→ Task goal: Search the listing for the word "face". Copy every line where it is found.

→ Data provided:
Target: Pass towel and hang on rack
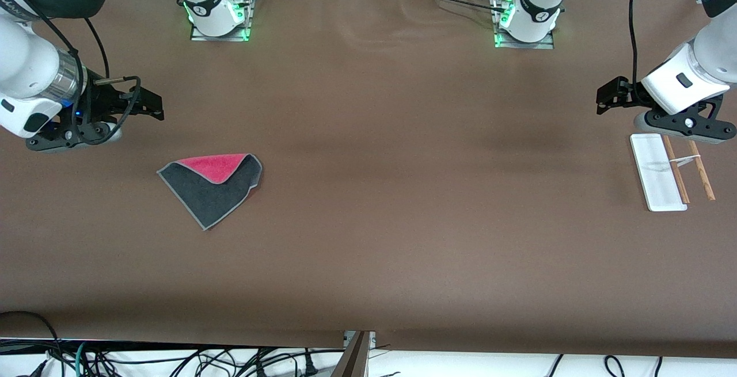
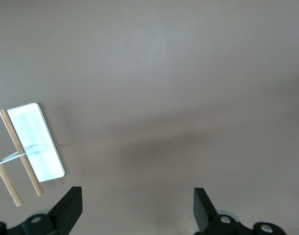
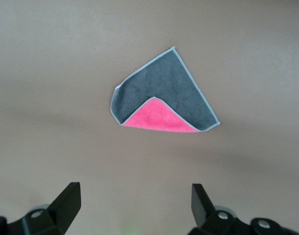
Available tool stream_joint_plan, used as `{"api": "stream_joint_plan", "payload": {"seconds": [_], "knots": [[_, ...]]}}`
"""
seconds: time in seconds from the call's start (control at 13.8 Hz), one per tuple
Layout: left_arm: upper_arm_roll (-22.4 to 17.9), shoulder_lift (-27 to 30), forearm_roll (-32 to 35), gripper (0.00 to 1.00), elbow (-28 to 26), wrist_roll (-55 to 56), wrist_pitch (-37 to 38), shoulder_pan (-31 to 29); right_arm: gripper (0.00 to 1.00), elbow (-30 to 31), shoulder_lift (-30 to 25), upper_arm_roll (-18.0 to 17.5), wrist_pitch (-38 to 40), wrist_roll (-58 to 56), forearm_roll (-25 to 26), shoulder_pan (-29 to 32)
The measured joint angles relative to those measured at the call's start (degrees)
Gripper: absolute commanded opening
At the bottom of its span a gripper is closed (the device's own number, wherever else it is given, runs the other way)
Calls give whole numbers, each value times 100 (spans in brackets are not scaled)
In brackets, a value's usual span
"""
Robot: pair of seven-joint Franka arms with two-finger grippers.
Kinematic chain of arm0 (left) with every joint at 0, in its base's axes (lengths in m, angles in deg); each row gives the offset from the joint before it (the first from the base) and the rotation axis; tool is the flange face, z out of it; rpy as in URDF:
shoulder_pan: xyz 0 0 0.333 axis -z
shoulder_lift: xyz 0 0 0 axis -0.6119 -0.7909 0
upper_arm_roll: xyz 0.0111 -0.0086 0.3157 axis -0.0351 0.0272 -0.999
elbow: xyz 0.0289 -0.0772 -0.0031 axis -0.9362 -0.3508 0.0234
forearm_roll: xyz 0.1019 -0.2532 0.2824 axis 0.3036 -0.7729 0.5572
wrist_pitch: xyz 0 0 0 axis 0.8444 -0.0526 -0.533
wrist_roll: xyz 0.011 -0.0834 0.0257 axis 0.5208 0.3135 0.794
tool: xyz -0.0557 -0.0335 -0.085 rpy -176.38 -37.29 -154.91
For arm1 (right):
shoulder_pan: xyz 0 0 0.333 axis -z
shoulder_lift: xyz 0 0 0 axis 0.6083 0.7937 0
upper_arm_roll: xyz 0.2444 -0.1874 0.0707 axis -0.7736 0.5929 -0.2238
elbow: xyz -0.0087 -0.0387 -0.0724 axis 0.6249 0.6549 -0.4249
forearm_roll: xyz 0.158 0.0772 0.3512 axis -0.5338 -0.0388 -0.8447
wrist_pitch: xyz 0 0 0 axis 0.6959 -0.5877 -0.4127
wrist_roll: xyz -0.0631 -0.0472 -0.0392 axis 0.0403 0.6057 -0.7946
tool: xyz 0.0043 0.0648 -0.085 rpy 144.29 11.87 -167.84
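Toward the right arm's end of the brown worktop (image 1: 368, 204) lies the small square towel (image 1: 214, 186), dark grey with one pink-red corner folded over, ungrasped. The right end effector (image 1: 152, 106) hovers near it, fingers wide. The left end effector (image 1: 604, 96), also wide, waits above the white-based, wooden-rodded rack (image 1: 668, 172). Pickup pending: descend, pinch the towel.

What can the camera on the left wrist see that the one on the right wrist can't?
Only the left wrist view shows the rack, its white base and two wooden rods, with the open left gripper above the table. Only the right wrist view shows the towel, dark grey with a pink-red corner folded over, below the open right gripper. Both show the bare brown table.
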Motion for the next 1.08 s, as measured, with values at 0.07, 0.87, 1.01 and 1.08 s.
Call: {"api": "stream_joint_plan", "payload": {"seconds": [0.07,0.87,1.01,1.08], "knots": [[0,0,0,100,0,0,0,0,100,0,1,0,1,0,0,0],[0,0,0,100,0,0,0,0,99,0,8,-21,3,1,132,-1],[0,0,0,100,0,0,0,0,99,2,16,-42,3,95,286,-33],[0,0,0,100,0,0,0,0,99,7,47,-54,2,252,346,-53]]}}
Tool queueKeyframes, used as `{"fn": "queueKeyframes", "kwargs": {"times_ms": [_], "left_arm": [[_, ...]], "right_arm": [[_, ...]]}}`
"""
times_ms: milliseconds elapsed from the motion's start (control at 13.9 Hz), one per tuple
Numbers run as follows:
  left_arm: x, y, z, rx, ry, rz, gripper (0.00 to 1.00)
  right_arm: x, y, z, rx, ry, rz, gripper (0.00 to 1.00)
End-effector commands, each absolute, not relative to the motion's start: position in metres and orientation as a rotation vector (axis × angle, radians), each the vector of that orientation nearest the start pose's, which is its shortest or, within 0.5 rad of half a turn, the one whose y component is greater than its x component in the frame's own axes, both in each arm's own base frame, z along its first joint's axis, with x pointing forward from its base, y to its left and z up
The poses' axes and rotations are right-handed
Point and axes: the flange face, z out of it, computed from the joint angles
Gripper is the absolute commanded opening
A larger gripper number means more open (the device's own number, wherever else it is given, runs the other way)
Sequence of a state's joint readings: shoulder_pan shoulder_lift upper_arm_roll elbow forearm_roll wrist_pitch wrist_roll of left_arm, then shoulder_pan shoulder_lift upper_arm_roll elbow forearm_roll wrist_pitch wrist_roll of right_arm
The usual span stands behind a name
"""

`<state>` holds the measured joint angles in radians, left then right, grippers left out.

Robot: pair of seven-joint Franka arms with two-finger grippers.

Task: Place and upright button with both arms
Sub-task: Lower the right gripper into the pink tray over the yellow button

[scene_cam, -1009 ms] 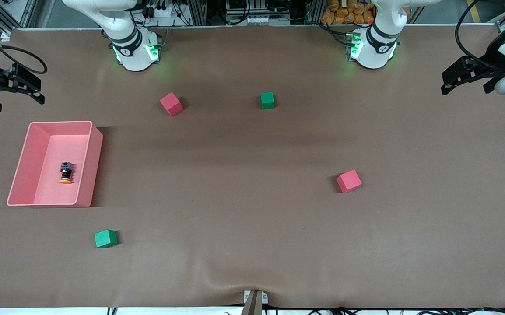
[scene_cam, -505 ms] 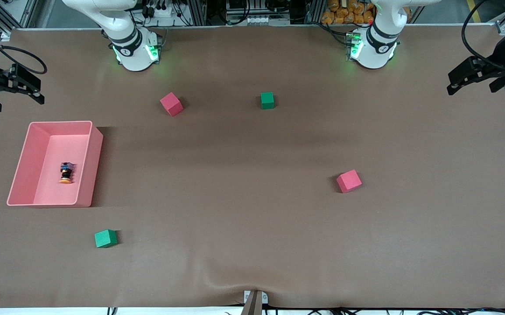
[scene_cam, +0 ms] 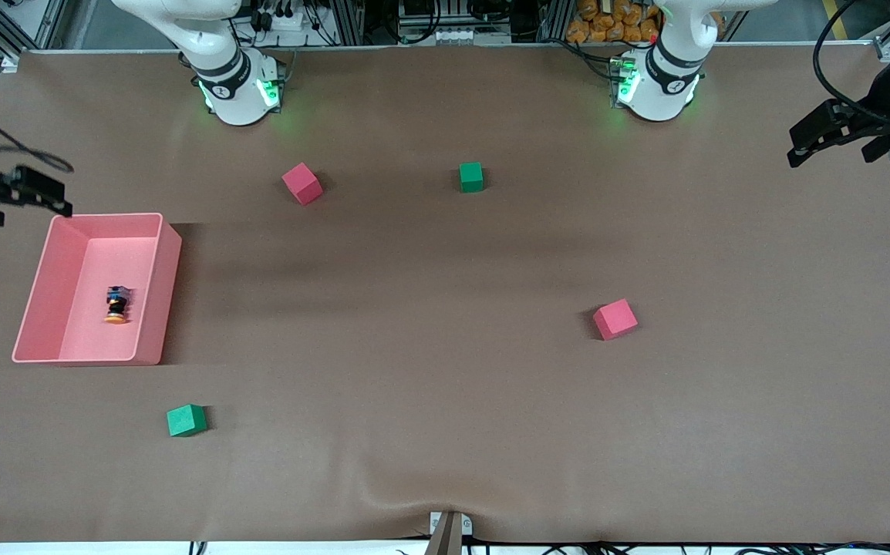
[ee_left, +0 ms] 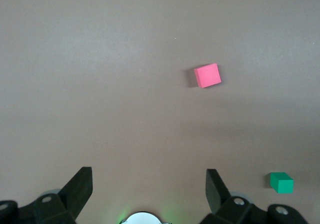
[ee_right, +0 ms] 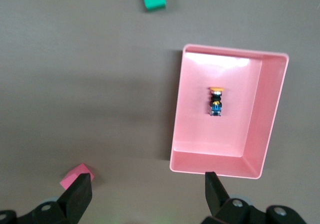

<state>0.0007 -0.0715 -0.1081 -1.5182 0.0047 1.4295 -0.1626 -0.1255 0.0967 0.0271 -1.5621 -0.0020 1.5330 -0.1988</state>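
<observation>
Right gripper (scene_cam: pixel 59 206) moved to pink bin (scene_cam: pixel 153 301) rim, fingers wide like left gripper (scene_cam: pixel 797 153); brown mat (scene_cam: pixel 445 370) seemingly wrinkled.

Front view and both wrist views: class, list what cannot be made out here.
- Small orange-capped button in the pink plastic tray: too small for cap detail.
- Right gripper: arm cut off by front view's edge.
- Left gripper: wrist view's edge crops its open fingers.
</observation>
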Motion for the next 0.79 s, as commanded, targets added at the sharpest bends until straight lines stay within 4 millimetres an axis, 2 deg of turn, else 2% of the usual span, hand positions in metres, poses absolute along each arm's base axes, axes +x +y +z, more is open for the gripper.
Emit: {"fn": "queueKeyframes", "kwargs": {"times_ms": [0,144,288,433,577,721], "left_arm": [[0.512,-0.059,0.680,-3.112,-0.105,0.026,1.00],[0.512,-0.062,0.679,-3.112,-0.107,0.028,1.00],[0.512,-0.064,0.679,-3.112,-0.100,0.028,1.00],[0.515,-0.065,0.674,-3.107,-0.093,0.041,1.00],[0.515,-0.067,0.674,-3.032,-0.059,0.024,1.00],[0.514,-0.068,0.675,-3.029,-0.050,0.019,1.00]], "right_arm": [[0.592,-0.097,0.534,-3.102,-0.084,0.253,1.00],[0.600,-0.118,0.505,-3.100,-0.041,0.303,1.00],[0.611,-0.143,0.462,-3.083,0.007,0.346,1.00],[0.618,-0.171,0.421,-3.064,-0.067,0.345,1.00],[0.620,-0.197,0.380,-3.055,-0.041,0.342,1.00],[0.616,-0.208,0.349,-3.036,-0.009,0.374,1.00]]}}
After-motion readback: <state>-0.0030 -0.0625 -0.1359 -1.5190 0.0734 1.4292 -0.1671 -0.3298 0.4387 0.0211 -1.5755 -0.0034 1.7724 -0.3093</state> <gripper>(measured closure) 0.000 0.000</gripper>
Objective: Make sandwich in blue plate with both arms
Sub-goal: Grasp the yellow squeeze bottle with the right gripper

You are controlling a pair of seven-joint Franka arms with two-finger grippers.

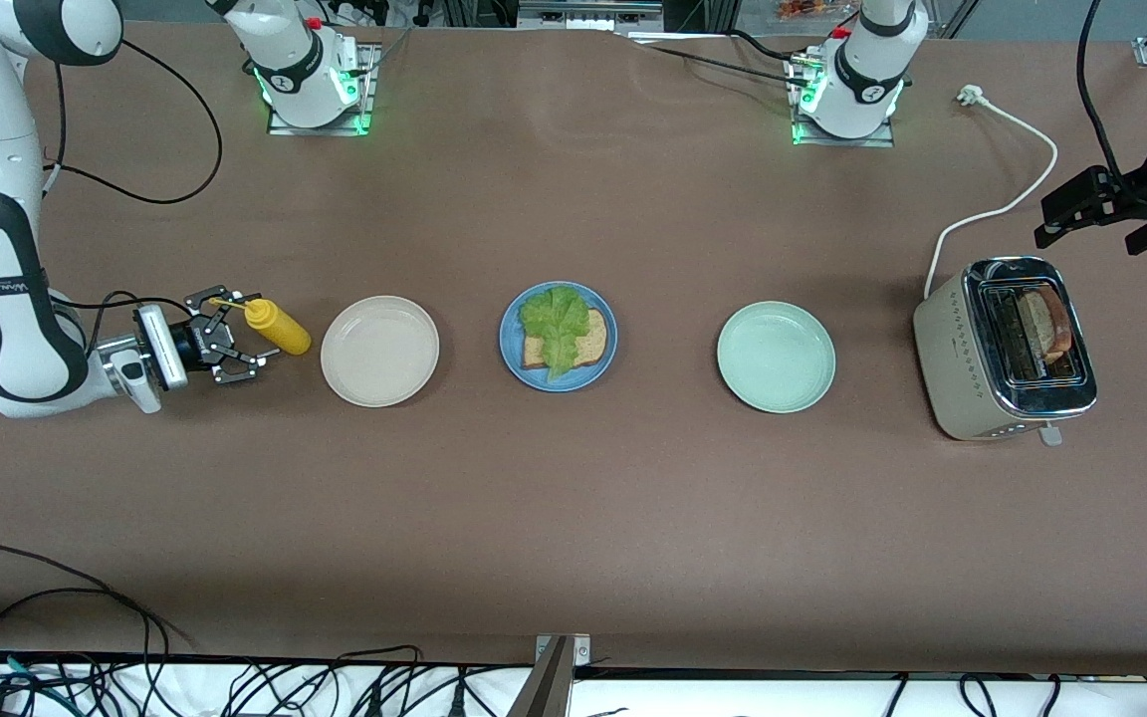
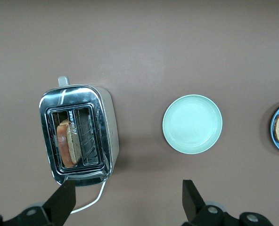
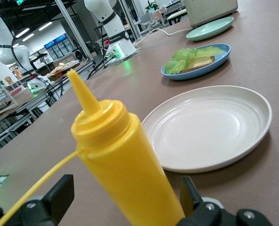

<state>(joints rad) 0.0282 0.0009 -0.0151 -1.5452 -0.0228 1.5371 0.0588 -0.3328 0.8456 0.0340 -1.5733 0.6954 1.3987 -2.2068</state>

→ Problem solution:
Kinematic chain of arm0 (left) with every joint at 0, in its base's axes (lengths in m, angles in deg); each row gives the offset from the joint before it (the first from the base) and the rotation axis; tool is the flange face, z out of it; rpy as in URDF:
Point and axes: the flange face, z out of it, computed from the joint angles

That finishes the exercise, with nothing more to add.